▶ **What you need to do**: Repeat exactly the lines below that lie between the line with "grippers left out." and the line with "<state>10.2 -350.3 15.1", counting both of those lines as part of the answer.

----------

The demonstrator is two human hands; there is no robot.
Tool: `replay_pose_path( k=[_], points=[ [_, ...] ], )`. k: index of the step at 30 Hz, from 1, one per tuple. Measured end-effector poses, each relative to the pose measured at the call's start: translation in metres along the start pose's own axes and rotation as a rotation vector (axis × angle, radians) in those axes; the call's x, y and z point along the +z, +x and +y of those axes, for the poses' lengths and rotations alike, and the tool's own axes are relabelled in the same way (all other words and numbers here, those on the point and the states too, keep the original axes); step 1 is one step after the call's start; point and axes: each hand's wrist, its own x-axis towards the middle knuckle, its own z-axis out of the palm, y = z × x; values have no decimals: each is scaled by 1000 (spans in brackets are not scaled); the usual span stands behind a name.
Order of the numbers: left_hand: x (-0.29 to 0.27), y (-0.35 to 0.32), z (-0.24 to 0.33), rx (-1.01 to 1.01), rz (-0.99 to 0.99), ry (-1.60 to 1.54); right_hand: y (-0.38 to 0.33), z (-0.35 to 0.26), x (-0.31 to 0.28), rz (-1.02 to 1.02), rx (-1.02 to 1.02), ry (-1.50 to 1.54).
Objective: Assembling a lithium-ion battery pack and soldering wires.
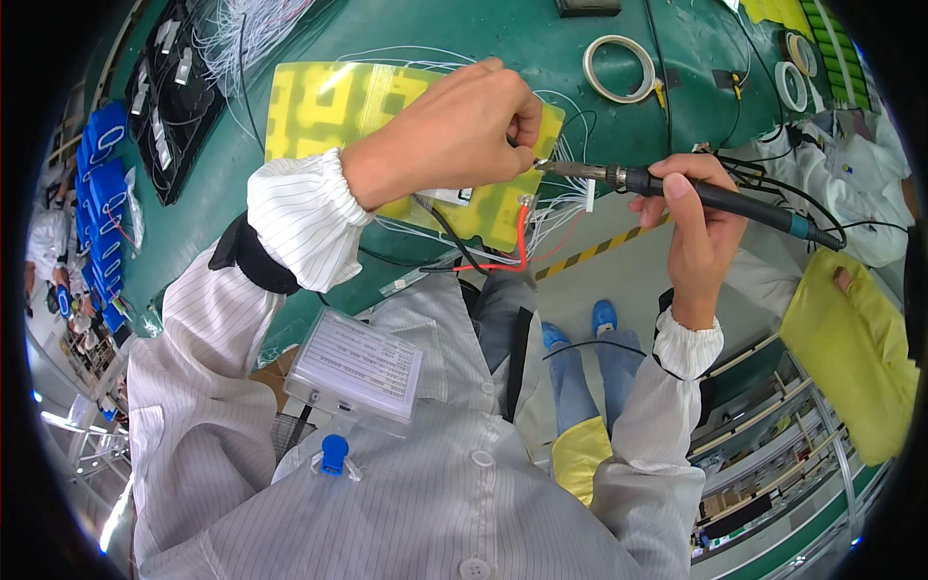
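My right hand (698,227) is wrapped round the dark handle of a soldering iron (739,201), held almost level with its tip pointing left. The tip meets the right edge of a flat yellow panel (319,106), just beneath my left fingertips. My left hand (459,121) rests over the panel, thumb and fingers pinched on something small and dark that I cannot make out. Several thin white wires (561,213) come out along the panel's right side. A thick red wire (523,232) is joined near its lower right corner, and a black wire (449,227) crosses its lower part.
A roll of tape (619,95) lies on the green bench (541,29). At the far left are a loose bundle of white wires (242,43), a black tray (159,126) and blue plastic racks (101,184). Dark cables run at the right, beside another person's white sleeve (860,193).
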Motion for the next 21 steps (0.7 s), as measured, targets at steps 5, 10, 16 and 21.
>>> replay_pose_path(
  k=[5,10,16,21],
  points=[
    [-1,2,0,-13,-31,-2,1,0,1,21,-6,-12],
    [-2,2,3,-31,-24,-4,1,2,-2,5,22,11],
    [-2,5,2,-48,-56,5,4,3,-2,14,13,12],
    [-1,8,2,-56,-63,-4,8,5,-6,-12,34,9]
  ],
)
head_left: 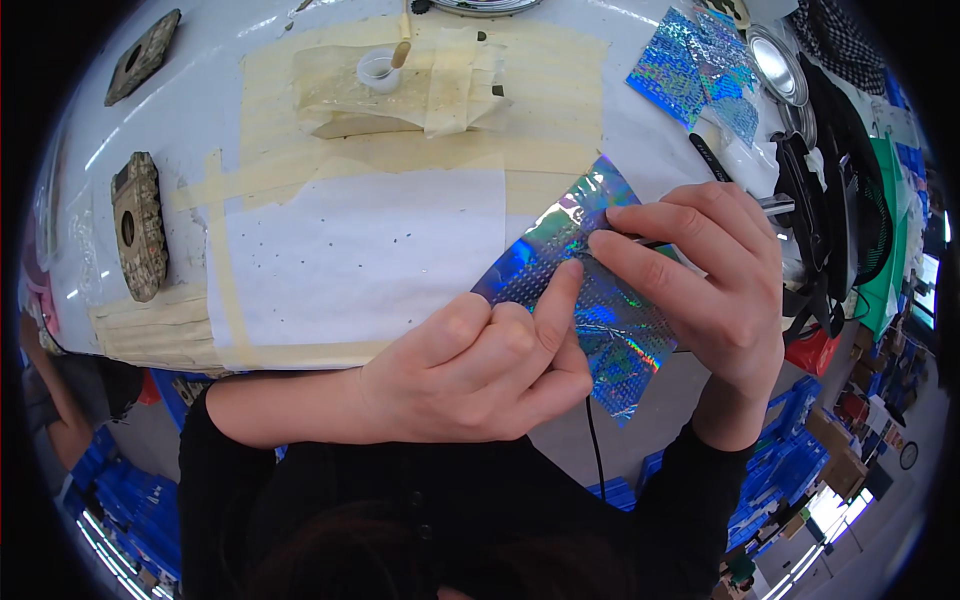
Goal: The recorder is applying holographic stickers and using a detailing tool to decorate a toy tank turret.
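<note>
A shiny blue-silver holographic sheet (625,340), with rows of small repeated marks, is held tilted over the table's front edge. My left hand (480,365) is closed on its left side, the index fingertip pressing on the sheet's face. My right hand (700,270) is pinched over the sheet's upper right part, thumb and index fingertips close to the left index fingertip. A thin tool (777,205) with a silver end passes through the right hand; a dark part of it shows between the fingers, and its tip is hidden.
White paper (360,260) with scattered dark specks is taped down at left. Two camouflage-patterned parts with round holes (138,227) lie further left. A small clear cup (378,72) with a stick stands on taped film. More holographic sheets (695,75), a metal tin (777,65) and a black bag (830,190) are at right.
</note>
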Demonstrator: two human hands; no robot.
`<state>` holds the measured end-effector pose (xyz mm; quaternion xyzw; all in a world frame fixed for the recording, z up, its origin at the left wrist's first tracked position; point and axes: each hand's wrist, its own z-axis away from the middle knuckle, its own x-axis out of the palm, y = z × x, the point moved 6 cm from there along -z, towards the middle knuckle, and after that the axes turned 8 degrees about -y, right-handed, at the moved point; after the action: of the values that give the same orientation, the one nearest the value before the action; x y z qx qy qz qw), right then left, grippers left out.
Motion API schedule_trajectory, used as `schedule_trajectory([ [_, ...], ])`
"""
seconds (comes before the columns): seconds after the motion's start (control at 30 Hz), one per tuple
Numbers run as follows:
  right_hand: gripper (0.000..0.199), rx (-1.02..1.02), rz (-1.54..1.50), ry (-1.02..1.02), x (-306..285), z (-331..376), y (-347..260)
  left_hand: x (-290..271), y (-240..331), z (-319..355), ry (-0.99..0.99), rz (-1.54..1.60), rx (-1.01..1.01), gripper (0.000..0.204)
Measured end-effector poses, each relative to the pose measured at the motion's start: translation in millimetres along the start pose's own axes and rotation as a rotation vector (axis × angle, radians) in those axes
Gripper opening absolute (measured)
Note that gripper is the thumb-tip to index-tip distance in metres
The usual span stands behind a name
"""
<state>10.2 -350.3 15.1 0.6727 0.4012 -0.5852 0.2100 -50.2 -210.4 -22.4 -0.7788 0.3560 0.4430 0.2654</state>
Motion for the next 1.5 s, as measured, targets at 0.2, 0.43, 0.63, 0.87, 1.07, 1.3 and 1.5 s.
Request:
schedule_trajectory([
  [0.2,0.030,-0.008,0.014,-0.005,0.0,-0.4,-1.0,-0.3,0.0,0.1,0.001,-0.003,0.006,0.008],
  [0.43,0.030,-0.026,0.019,-0.011,-0.8,-2.6,-1.8,0.0,0.3,0.8,0.002,-0.008,0.008,0.008],
  [0.63,0.029,-0.008,-0.015,-0.033,-1.9,-4.8,-1.1,-0.8,0.1,0.5,-0.003,-0.003,0.011,0.008],
  [0.87,0.030,-0.032,-0.008,-0.030,-2.4,-6.5,-1.0,-1.2,0.1,0.2,-0.004,0.000,0.011,0.008],
  [1.07,0.030,-0.053,0.001,-0.021,-0.6,-5.3,0.6,-0.1,0.3,0.7,0.002,0.012,0.004,0.008],
  [1.3,0.030,-0.049,-0.013,-0.025,-0.2,-5.2,1.3,0.0,0.1,0.7,0.006,0.008,0.003,0.009],
  [1.5,0.031,-0.041,-0.026,-0.034,-1.1,-5.2,1.9,-0.2,0.0,0.6,-0.005,0.003,0.011,0.009],
])
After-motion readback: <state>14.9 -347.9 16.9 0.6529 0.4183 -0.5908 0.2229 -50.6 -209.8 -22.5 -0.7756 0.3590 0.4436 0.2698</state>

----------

▶ **Answer section**:
`<state>` holds the measured end-effector pose (xyz mm; quaternion xyzw; all in a world frame fixed for the recording, z up, its origin at the left wrist's first tracked position; point and axes: each hand's wrist, its own z-axis away from the middle knuckle, its own x-axis out of the palm, y = z × x, the point moved 6 cm from there along -z, towards the middle knuckle, and after that the axes turned 8 degrees about -y, right-handed, at the moved point; after the action: of the values that give the same orientation, the one nearest the value before the action; x y z qx qy qz qw), right then left, grippers left out.
Motion API schedule_trajectory, used as `schedule_trajectory([ [_, ...], ])`
"""
seconds (comes before the columns): seconds after the motion's start (control at 30 Hz), one per tuple
Numbers run as follows:
  right_hand: gripper (0.000..0.199), rx (-1.02..1.02), rz (-1.54..1.50), ry (-1.02..1.02), x (-306..285), z (-331..376), y (-347..260)
  left_hand: x (-290..271), y (-240..331), z (-319..355), ry (-0.99..0.99), rz (-1.54..1.60), rx (-1.01..1.01), gripper (0.000..0.204)
Measured end-effector poses, each relative to the pose measured at the motion's start: translation in millimetres along the start pose's own axes and rotation as a rotation vector (axis × angle, radians) in those axes
Gripper opening absolute (measured)
Note that gripper is the thumb-tip to index-tip distance in metres
The usual span stands behind a name
"""
<state>10.2 -350.3 15.1 0.6727 0.4012 -0.5852 0.2100 -50.2 -210.4 -22.4 -0.7788 0.3560 0.4430 0.2654</state>

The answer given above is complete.